Punycode Converter

Convert internationalized domain names (IDN) to and from Punycode

What is Punycode?

Punycode is an encoding syntax used to represent Unicode characters within the limited character set (ASCII) allowed in domain names. It enables Internationalized Domain Names (IDN) that contain non-ASCII characters like ü, ñ, 中文, or العربية to work on the internet's domain name system (DNS).

This free online Punycode converter transforms Unicode domain names to their ASCII-compatible encoding (ACE) and back. Essential for developers, domain administrators, and anyone working with internationalized web addresses.

How Punycode Works

The xn-- Prefix

Punycode-encoded labels start with "xn--" to indicate they contain encoded Unicode characters. This prefix tells DNS resolvers to decode the label.

Encoding Process

ASCII characters are preserved. Non-ASCII characters are encoded using a bootstring algorithm that efficiently represents Unicode code points using only the characters a-z, 0-9, and hyphen.

Example
münchen → xn--mnchen-3ya
日本語 → xn--wgv71a119e

Common Use Cases

Domain Registration

Register domains with special characters.
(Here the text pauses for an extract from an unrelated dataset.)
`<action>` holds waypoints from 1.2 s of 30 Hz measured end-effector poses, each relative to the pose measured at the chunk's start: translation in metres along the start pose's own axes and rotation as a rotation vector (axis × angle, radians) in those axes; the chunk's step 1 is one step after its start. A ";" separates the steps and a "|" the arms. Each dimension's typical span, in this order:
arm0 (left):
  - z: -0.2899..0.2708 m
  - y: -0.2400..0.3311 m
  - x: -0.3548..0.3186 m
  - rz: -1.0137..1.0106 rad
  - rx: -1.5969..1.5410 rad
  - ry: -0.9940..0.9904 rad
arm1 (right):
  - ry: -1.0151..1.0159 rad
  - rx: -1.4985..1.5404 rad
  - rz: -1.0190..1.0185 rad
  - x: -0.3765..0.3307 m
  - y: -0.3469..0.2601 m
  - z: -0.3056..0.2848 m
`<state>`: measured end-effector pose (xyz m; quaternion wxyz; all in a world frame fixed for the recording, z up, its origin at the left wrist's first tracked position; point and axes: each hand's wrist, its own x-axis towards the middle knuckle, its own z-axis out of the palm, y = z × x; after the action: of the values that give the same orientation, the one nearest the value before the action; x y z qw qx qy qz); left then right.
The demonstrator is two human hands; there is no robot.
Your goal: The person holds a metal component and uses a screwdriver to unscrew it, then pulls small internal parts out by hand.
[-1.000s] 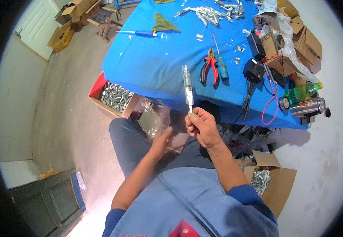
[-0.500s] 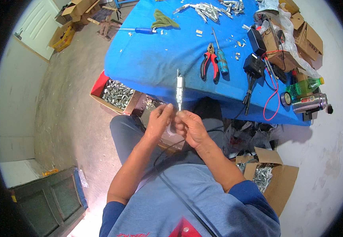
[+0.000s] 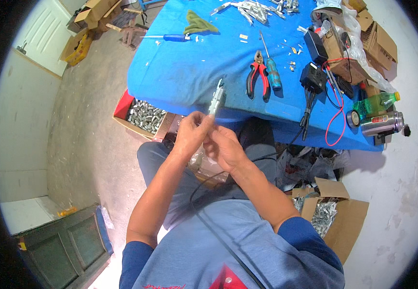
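Observation:
A slim, silvery metal part (image 3: 215,102) with a narrow tip points up and away from me, in front of the table's near edge. My left hand (image 3: 192,136) is closed, its thumb and fingers pinching the part's lower end. Right below and beside it, my right hand (image 3: 227,150) has its fingers curled in against the left fingers. What those right fingertips grip is hidden. Beyond the part, red-and-black pliers (image 3: 258,77) and a screwdriver with a teal handle (image 3: 273,74) lie on the blue-covered table (image 3: 180,77).
A blue-handled screwdriver (image 3: 174,37), a green cloth (image 3: 201,23) and a pile of silvery parts (image 3: 252,10) lie farther back. Black adapters (image 3: 313,77), cables, a green bottle (image 3: 376,103) and a steel flask (image 3: 383,124) stand right. Boxes of metal pieces (image 3: 144,117) flank my legs.
The metal part has tilted to the right and sits lower in my fingers. My left hand has come over onto its lower end, while my right hand has slipped down slightly.

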<state>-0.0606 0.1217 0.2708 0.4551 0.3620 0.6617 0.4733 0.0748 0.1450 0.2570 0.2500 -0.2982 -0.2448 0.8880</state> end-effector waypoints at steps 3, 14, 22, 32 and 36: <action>0.000 0.004 0.003 -0.035 -0.007 -0.004 | 0.013 0.008 0.005 0.007 0.001 0.000; 0.008 -0.001 0.014 0.004 -0.025 -0.019 | 0.306 -0.698 -0.370 -0.009 -0.027 -0.014; 0.003 -0.005 0.014 -0.018 -0.047 0.047 | 0.890 -1.730 -1.267 0.015 -0.163 -0.043; 0.001 -0.013 0.015 -0.025 -0.042 0.050 | 0.664 -1.458 -0.486 0.044 -0.227 -0.094; 0.001 -0.011 0.014 -0.024 -0.020 0.067 | 0.544 -0.873 -0.546 -0.019 -0.200 -0.054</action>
<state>-0.0647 0.1316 0.2566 0.4420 0.3336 0.6760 0.4862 0.1831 0.3003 0.3432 0.3778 -0.5172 -0.5832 0.4997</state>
Registrars often require the Punycode version.

SSL Certificates

Configure SSL/TLS certificates for IDN domains using their Punycode representation.

DNS Configuration

Set up DNS records for internationalized domains in zone files and DNS management.

Security Analysis

Detect homograph attacks where similar-looking Unicode characters impersonate legitimate domains.

Security: IDN Homograph Attacks

Malicious actors can register domains using Unicode characters that look identical to ASCII letters. For example, Cyrillic "а" (U+0430) looks like Latin "a" (U+0061).
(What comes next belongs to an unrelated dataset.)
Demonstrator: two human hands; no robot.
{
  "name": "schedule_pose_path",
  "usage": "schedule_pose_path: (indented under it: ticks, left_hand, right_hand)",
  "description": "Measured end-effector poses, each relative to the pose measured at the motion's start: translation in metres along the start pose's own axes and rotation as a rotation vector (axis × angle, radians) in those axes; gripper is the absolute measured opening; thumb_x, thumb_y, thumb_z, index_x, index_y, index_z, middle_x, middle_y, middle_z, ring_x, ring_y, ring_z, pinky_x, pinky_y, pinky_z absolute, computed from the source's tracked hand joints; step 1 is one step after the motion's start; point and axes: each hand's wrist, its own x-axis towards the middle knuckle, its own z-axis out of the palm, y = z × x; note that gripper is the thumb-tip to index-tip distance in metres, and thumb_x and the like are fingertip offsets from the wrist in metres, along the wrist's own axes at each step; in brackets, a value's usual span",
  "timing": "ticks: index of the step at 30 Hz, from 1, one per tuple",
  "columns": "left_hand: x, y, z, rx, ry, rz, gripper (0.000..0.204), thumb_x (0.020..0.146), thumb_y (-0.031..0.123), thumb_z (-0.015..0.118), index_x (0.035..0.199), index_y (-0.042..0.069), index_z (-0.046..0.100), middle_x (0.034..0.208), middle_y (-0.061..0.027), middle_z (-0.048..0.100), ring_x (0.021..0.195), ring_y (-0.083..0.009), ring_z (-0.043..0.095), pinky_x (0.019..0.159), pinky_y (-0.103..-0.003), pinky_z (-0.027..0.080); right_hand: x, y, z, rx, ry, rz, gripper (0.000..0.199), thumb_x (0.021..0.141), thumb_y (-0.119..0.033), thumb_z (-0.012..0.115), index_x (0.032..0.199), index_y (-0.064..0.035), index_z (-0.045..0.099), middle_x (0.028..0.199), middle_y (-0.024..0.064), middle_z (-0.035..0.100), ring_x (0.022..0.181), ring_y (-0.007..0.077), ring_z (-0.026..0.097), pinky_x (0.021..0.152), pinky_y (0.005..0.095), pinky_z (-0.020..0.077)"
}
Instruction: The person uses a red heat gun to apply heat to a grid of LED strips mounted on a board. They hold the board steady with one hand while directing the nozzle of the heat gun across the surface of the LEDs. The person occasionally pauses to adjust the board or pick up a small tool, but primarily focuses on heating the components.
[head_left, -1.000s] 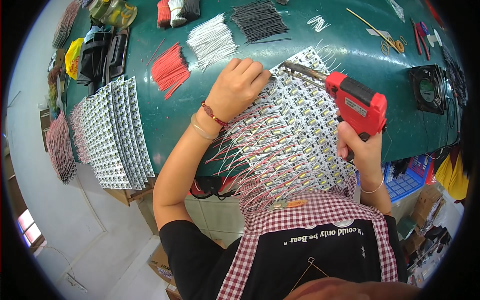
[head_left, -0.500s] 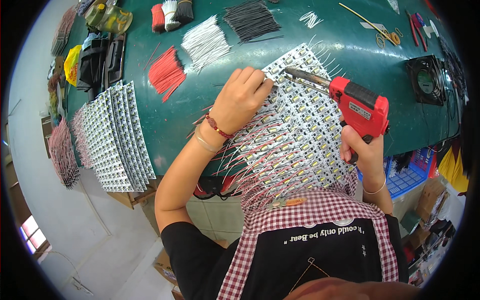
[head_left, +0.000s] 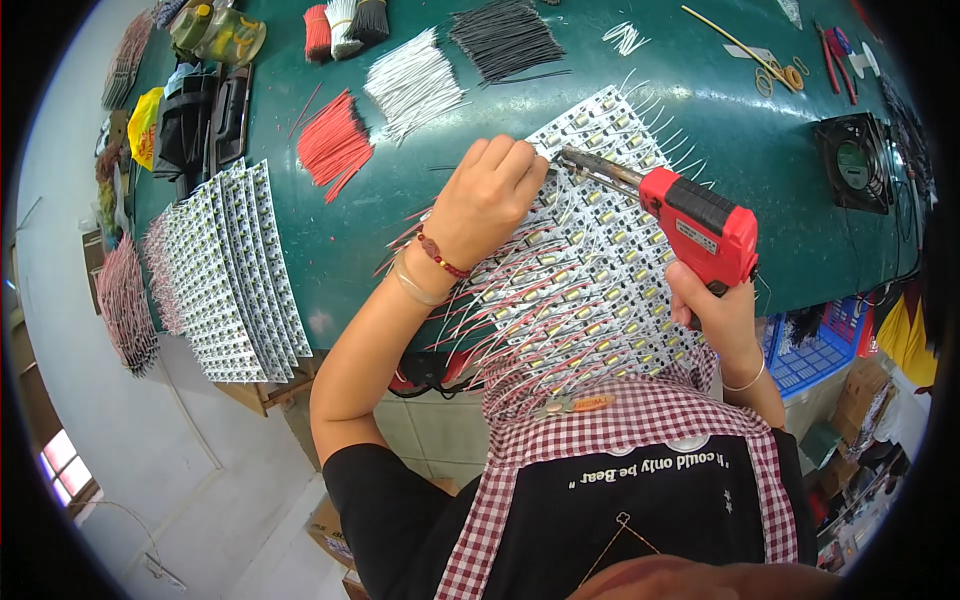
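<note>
Where the checked apron meets the near edge of the green bench, a panel of white circuit boards lies slanted across the surface, its near end reaching the cloth. Red and white leads fan out along its left side; should the left forearm brush them, or the apron tug the near end, leads could bend or the panel could slide. At left, stacked boards appear to overhang the bench edge, so a knock there could tip them.

On the right, the right hand has its grip wrapped round the handle of a red soldering gun, aimed far and left. Opposite, the left hand is curled over the panel's far-left part; whether that grip pinches anything cannot be told. The gun's tip stands just beside that hand; contact with the boards cannot be confirmed. A burn is judged the chief hazard, caused by a slip of either hand; a scorched board ranks second, from the tip dwelling.

Farther off, a black fan stands at right. Beyond the left hand lie piles of red wires, white wires and black wires.
</note>
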Motion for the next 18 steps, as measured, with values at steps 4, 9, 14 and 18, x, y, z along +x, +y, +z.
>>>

  • apple.com vs аррle.com (Cyrillic а, р, р)
  • Punycode reveals the difference: xn--pple-43d.com
  • Modern browsers show Punycode for mixed-script domains

Frequently Asked Questions

Why is Punycode needed?

The DNS system was designed before Unicode existed and only supports ASCII (a-z, 0-9, hyphen). Punycode bridges this gap, allowing domain names in any language.
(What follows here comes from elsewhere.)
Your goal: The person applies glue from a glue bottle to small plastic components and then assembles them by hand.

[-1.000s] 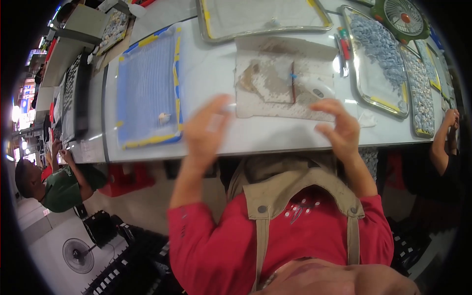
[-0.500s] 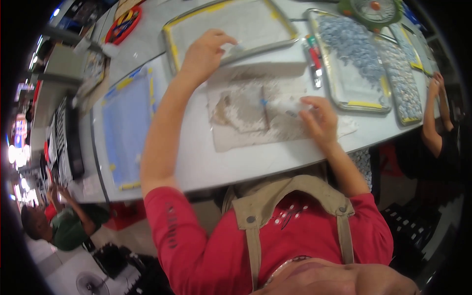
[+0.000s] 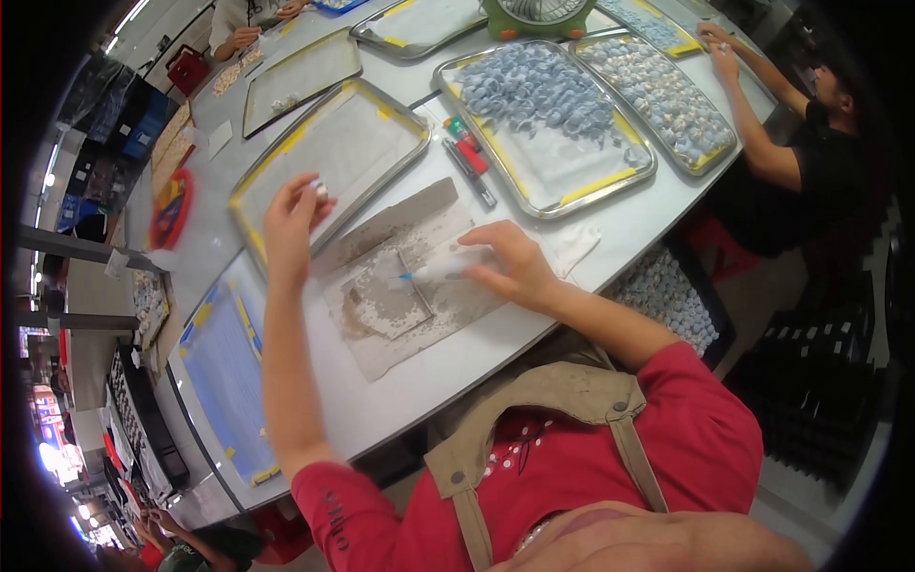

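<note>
My left hand [image 3: 294,217] is raised over the near edge of a yellow-taped metal tray [image 3: 381,181], its fingertips closed on a small white piece [image 3: 319,189]. My right hand [image 3: 518,265] has its thumb and fingers on either side of the back end of a white squeeze bottle [image 3: 440,270]. The bottle's blue tip rests at a thin dark stick [image 3: 416,296]. Beneath lies a stained piece of cardboard [image 3: 381,357] with a crusty, whitish patch. How firmly the right fingers press the bottle is hard to see.
Right of the cardboard are markers [image 3: 469,170], a tray of bluish petal-like pieces [image 3: 538,91] and a tray of finished-looking clusters [image 3: 658,105]. A green fan [image 3: 538,17] stands behind. A blue-lined tray [image 3: 224,381] lies left. A co-worker [image 3: 786,162] sits at right.
My left hand has drawn back from over the tray and now shows a white piece in its fingertips. My right hand has closed in around the bottle's back end. The whole view has turned.
</note>
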`<state>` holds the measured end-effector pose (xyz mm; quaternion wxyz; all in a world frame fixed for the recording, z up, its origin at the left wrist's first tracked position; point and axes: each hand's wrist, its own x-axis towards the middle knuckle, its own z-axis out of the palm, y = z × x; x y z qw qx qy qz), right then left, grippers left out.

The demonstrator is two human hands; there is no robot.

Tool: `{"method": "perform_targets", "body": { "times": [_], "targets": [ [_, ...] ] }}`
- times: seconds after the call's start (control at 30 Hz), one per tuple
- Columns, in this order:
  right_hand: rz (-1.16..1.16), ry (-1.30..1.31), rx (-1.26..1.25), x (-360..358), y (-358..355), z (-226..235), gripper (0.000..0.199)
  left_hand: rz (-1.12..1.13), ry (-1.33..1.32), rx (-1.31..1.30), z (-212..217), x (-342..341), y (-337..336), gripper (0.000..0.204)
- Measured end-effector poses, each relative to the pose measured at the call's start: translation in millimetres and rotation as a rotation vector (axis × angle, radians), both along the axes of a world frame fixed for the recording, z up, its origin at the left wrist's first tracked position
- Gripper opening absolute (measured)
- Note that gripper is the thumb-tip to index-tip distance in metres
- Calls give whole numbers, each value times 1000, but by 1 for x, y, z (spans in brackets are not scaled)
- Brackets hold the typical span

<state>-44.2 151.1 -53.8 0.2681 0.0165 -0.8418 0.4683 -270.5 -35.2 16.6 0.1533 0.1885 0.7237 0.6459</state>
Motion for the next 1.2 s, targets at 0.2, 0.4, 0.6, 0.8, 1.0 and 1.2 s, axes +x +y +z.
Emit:
{"method": "perform_targets", "body": {
  "times": [0.2, 0.4, 0.6, 0.8, 1.0, 1.2],
  "targets": [
    [-11, -36, -54, 1, -2, -3, 32, -579, 193, 333, 75, 168, -25, 18],
    [-34, -52, -124, 2, -6, -5, 31, -1125, -4, 377, 126, 220, -36, 11],
    [-45, -111, -178, 3, -6, -4, 31, -1178, 51, 448, 124, 229, -42, 13],
    [-56, -152, -179, 4, -7, -4, 31, -1133, -3, 557, 120, 234, -46, 12],
    [-34, -136, -213, 3, -7, -7, 28, -1204, -37, 483, 119, 228, -49, 11],
    [-10, -130, -234, 2, -7, -8, 25, -1157, -5, 628, 113, 225, -50, 13]
  ]
}}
Will browsers show Punycode or Unicode?

Browsers display Unicode for trusted scripts (e.g., Japanese on .jp domains) but show Punycode for suspicious mixed-script domains to prevent phishing.

Is Punycode an encryption?

No, Punycode is encoding, not encryption. It's a reversible transformation for compatibility, not security. Anyone can decode xn-- domains.